So it goes without saying I am beyond happy and extremely grateful to have at last started on rituximab, one of the most effective (but unlicensed) disease-modifying MS treatments available to date.
On my first visit I met a string of people in for their monthly natalizumab infusions, from a plucky youngster newly diagnosed and quickly started on treatment, to someone there for his 100th dose, 🤔 about 8 years worth. Had to smile and offer congratulations; made me think there should be milestone T-shirts available!
Joking aside it was interesting sharing stories, a good number of folk seemed to have travelled a reasonable distance with a history of failing to be offered suitable treatment elsewhere. Those fortunate enough to be in the catchment area, particularly the young first-timer in the midst of her A levels, are in the very best place.
As for me, a lot of the damage is done. Rituximab won't do much at this late stage, but something has to be better than nothing. I'm happy and honestly feel there is nothing more that can be done other than continue to eat healthily, keep as fit and active as possible and above all stay positive. Suntan and lipstick should cover the rest.
♧♧♧♧♧
Funnily enough, I first came across rituximab (although didn't know it by that name) 30 years ago in 1988, my first year at the Welsh School of Pharmacy in Cardiff. We were learning about an exciting up and coming new type of drug therapy called monoclonal antibodies. What better way to target a recepter (to this day I think of drug receptors as little squares or triangles stuck to a cell surface) than with its cognate antibody. Tag the cell for destruction and let the body's immune system do its job.

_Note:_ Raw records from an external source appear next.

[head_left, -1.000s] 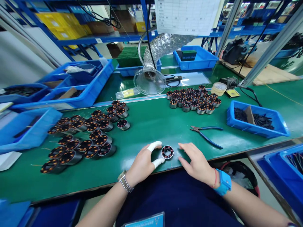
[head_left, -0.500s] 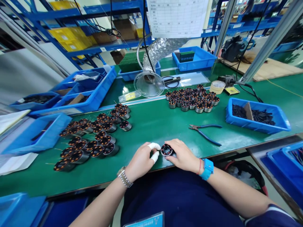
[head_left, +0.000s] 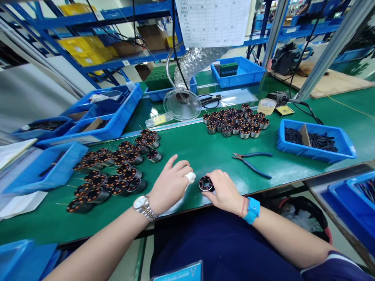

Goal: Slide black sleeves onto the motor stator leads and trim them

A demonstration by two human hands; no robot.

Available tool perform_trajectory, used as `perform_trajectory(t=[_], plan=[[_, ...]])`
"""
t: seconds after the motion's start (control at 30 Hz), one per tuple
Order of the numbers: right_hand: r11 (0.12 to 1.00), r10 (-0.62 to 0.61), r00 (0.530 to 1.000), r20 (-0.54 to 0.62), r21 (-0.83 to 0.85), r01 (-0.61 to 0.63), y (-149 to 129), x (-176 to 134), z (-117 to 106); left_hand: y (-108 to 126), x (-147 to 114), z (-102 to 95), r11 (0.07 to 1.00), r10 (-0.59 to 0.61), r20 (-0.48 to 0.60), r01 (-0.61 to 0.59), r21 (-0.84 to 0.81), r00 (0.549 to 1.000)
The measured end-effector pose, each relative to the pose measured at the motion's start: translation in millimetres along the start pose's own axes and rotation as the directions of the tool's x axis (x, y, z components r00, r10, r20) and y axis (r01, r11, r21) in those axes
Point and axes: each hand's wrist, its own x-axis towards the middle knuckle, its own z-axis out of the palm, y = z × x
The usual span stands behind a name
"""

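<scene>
My right hand [head_left: 225, 192] grips a motor stator [head_left: 202, 188], a round metal ring with dark slots and copper windings inside, its open face turned up near the table's front edge. To the left of it, my left hand [head_left: 171, 185] hovers palm down and open, fingers apart and nothing seen in them. White covers sit on some of its fingertips. Beyond the left hand stands a large group of similar stators [head_left: 134, 158], several with thin wires sticking out. A second group of stators [head_left: 227, 130] is at the back, right of centre.
Blue-handled cutting pliers [head_left: 254, 168] lie to the right of the hands. A blue bin [head_left: 316, 154] of short black pieces stands at the right. Behind are a clear fume hood [head_left: 182, 104], a tape roll [head_left: 266, 106] and blue trays [head_left: 117, 121] at the left.
My left hand has moved away from the stator to the left, and its fingers have spread. My right hand still holds the stator in nearly the same place.
</scene>
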Motion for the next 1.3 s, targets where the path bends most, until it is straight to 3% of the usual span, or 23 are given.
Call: perform_trajectory(t=[0.1,0.2,0.3,0.37,0.43,0.53,0.63,0.77,0.83,0.9,0.97,1.03,1.1,1.17,1.23,1.3], plan=[[0.997,0.049,0.998,-0.041,-0.052,-0.051,-0.5,0.2,2.6,-19.9,-6.4,-13.1,0.997,-0.061,-0.145,0.068,0.044,0.987],[0.994,0.076,0.995,-0.069,-0.075,-0.081,-0.2,0.6,4.3,-34.9,-18.5,-8.5,0.972,-0.235,-0.308,0.217,-0.09,0.922],[0.993,0.086,0.992,-0.088,-0.076,-0.093,0.1,0.6,5.0,-27.3,-28.3,20.6,0.882,-0.319,-0.16,0.231,-0.411,0.934],[0.994,0.086,0.993,-0.085,-0.066,-0.092,0.2,0.4,5.2,-12.0,-30.2,45.0,0.736,-0.322,-0.018,0.238,-0.633,0.946],[0.995,0.08,0.994,-0.074,-0.058,-0.085,0.3,0.3,5.2,4.1,-28.3,64.0,0.557,-0.386,0.053,0.278,-0.782,0.921],[0.995,0.065,0.996,-0.059,-0.072,-0.07,-0.3,0.6,4.8,18.9,-22.0,75.2,0.333,-0.493,0.12,0.315,-0.889,0.861],[0.993,0.062,0.997,-0.049,-0.096,-0.067,-2.2,1.8,4.3,20.8,-16.3,72.0,0.143,-0.554,0.207,0.338,-0.93,0.806],[0.986,0.078,0.995,-0.061,-0.142,-0.086,-4.7,2.7,5.2,9.0,-12.5,62.3,-0.063,-0.666,0.221,0.241,-0.968,0.712],[0.983,0.077,0.995,-0.07,-0.159,-0.088,-5.0,2.3,6.4,-1.5,-12.7,57.0,-0.107,-0.748,0.17,0.136,-0.985,0.641],[0.982,0.076,0.994,-0.08,-0.169,-0.089,-4.6,1.7,7.8,-11.6,-15.6,52.4,-0.083,-0.831,0.102,0.06,-0.995,0.547],[0.981,0.079,0.993,-0.089,-0.171,-0.093,-3.6,1.0,8.7,-15.9,-21.9,50.2,-0.007,-0.861,0.062,0.11,-0.994,0.506],[0.983,0.088,0.992,-0.095,-0.151,-0.102,-2.2,0.4,8.1,-11.1,-30.3,51.1,0.099,-0.814,0.077,0.27,-0.958,0.575],[0.99,0.092,0.992,-0.09,-0.095,-0.101,-0.2,-0.1,5.5,1.9,-38.0,54.5,0.257,-0.708,0.108,0.397,-0.881,0.698],[0.997,0.072,0.996,-0.06,-0.016,-0.073,2.2,-0.5,1.1,18.2,-42.3,58.8,0.403,-0.593,0.101,0.403,-0.821,0.799],[0.998,0.031,0.999,-0.015,0.056,-0.03,4.6,-0.5,-3.4,32.0,-41.7,62.5,0.476,-0.525,0.059,0.35,-0.807,0.849],[0.996,0.011,1.0,0.019,0.094,-0.013,6.1,-0.2,-6.2,39.8,-37.0,65.3,0.478,-0.517,0.019,0.307,-0.823,0.856]])
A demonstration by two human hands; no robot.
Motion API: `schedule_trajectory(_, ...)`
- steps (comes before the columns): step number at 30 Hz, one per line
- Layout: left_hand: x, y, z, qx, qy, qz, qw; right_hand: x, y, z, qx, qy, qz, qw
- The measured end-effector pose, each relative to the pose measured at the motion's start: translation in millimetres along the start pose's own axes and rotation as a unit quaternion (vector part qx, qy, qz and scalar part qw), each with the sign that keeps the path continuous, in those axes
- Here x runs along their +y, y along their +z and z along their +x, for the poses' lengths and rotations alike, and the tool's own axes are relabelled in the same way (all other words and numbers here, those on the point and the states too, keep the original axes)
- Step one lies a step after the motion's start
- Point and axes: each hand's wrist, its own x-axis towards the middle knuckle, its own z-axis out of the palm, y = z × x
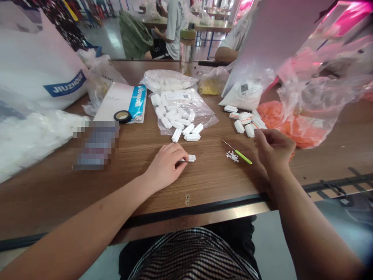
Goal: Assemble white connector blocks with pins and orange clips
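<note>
My left hand (167,165) rests on the table, its fingers closed around a white plastic connector housing (191,158) whose right end sticks out. My right hand (275,149) is raised at the right with thumb and forefinger pinched together; whatever they hold, if anything, is too small to make out. Just beyond it lies a small group of white connector housings (239,126), some with orange strips. Left of that hand, a lime-green handled pick (243,156) with a thin metal tip lies by a little heap of tiny white pieces (232,156).
White housings spill from a clear bag (201,105) at the middle. Orange parts fill another bag (309,124) on the right. Black tape (122,116) lies on a white-and-blue booklet (109,101). Large white bags (35,132) stand left; a bottle (187,52) stands behind. Other people sit beyond.
</note>
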Motion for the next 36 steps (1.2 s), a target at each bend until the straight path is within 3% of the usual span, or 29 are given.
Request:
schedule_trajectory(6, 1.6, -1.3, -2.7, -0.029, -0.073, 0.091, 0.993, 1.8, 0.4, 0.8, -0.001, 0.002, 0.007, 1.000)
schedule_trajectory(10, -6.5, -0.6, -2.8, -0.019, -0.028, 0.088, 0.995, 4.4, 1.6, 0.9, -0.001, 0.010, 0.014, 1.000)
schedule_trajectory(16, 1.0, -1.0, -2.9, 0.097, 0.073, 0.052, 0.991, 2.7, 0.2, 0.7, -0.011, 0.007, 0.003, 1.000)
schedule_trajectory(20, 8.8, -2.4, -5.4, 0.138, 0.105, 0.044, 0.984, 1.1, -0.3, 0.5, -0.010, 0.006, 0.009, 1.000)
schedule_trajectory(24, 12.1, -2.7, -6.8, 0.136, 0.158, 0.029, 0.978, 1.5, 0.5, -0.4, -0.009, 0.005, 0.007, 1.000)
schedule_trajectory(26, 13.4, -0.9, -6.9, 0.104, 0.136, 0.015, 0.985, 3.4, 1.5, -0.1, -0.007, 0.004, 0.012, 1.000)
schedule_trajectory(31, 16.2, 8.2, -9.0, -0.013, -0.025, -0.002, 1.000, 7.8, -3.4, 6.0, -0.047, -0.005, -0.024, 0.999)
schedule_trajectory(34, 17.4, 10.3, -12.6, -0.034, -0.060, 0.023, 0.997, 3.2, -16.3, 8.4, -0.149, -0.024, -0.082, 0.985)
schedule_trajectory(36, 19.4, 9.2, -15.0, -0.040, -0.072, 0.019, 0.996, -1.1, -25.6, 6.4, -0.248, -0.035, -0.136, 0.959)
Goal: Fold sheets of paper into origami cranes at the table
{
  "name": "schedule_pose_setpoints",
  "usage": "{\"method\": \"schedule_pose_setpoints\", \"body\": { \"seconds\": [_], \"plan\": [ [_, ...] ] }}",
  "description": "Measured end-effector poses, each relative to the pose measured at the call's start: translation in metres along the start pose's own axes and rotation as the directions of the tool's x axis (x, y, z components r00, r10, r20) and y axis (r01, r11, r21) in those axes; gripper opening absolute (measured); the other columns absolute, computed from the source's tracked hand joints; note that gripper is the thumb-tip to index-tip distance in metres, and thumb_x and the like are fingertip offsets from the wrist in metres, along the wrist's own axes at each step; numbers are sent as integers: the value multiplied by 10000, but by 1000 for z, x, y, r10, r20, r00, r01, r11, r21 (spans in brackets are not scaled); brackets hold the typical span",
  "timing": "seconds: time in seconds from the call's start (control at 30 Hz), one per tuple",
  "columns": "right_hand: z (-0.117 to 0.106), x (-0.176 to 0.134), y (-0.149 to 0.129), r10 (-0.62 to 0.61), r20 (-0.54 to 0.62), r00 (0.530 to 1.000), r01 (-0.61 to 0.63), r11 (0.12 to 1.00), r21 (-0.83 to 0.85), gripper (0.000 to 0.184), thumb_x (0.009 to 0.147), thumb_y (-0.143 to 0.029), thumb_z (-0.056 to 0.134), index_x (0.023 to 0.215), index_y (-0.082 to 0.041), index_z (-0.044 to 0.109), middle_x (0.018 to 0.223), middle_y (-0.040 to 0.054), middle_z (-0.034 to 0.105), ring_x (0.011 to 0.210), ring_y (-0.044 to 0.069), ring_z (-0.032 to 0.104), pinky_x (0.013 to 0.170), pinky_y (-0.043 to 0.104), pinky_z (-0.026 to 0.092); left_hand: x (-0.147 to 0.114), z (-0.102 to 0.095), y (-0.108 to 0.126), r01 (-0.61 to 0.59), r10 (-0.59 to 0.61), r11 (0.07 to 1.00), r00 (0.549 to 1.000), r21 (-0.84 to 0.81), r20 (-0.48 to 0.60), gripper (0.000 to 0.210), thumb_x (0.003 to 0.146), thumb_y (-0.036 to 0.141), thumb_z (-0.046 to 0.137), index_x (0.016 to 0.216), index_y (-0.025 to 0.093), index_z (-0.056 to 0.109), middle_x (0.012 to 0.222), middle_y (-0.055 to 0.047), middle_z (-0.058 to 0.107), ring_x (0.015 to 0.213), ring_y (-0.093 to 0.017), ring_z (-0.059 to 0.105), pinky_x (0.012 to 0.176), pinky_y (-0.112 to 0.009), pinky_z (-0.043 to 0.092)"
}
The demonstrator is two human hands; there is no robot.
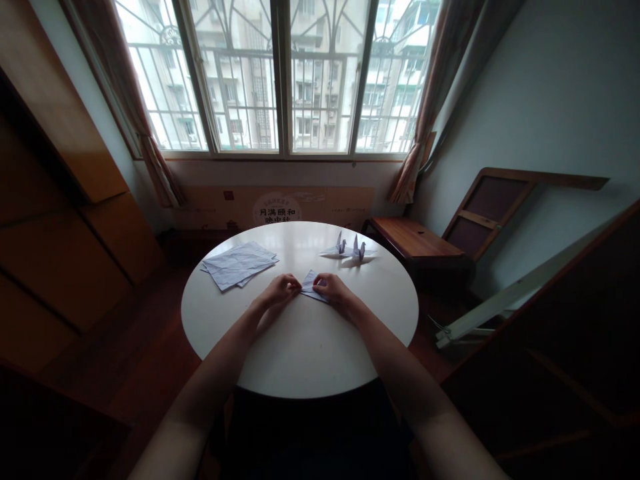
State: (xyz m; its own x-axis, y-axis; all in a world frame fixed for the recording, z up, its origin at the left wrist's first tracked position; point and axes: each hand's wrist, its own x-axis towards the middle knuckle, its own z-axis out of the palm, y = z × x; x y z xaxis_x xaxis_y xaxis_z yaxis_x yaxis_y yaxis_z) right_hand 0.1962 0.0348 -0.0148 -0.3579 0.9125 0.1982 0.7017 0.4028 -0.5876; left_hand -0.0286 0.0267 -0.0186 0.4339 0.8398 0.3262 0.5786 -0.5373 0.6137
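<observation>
A small folded sheet of paper [310, 283] lies on the round white table [300, 360], between my two hands. My left hand [284, 287] pinches at its left corner, fingertips pressed together. On its right part, the thumb and fingers of my right hand [332, 288] close on the paper and cover some of it. Farther back to the right stand two folded paper cranes [359, 249], side by side with wings spread. A loose stack of creased paper sheets [240, 264] rests at the table's left, beyond my left hand.
Past the table's far edge, a long cardboard box [320, 203] stands beneath the barred window [320, 80]. To the right are a low wooden bench [415, 237] and a leaning wooden frame [490, 207]. Wooden cabinets [105, 233] line the left side.
</observation>
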Motion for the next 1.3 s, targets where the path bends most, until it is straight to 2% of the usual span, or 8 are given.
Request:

One of the first monoclonal antibody (mAb) immunotherapies (derived from mice, no idea how but I remember a diagram of a mouse and a syringe) in development was rituximab targeting the CD20 protein (surface recepter) found on B cells and would be licensed for treating B cell lymphoma in 1997. It was soon discovered (lateral thinking and someone trying it for the first time?) that rituximab was also effective in treating autoimmune diseases and a licence for rheumatoid arthritis duly followed. Not so multiple sclerosis. With the patent due to expire, the drug company (Genentec, now Roche) had a more lucrative idea. Make a few tweeks to develop a humanised younger brother to be named ocrelizumab (mab stands for monoclonal antibody, the zu indicates humanised). Licensed in the US and Europe in 2018 for RRMS and early or 'active' PPMS and marketed as Ocrevus. Why not for SPMS? I've no idea. Meanwhile the guardians of the NHS purse strings, NICE, got busy negotiating a discount. Trump hates it, reckons the US pay the price.
In the meantime, across the channel in Sweden they decided they'd had enough of paying huge sums for less effective treatments and set about prescribing rituximab off-label. By now the patent for the original Rituxan brand had expired and a slightly cheaper biosimilar (generic) was available. Pharmaceutical companies, understandably, hate this.
I guess Sweden offered ocrelizumab, when licensed, for people who qualified but carried on offering rituximab for those who didn't. Quite right too. There are still no licensed treatments for SPMS and that someone should be told their MS isn't bad enough for the most effective drugs (ocrelizumab, alemtuzumab, natalizumab, cladribine) is crazy.
There must be thousands of people in the UK alone with SPMS and no treatment. I can name a fair few in my home town. I wish more neurologists would recognise that all MS worth treating and prescribe effective treatments off-label (cladribine, rituximab) for those not ticking arbitrary boxes.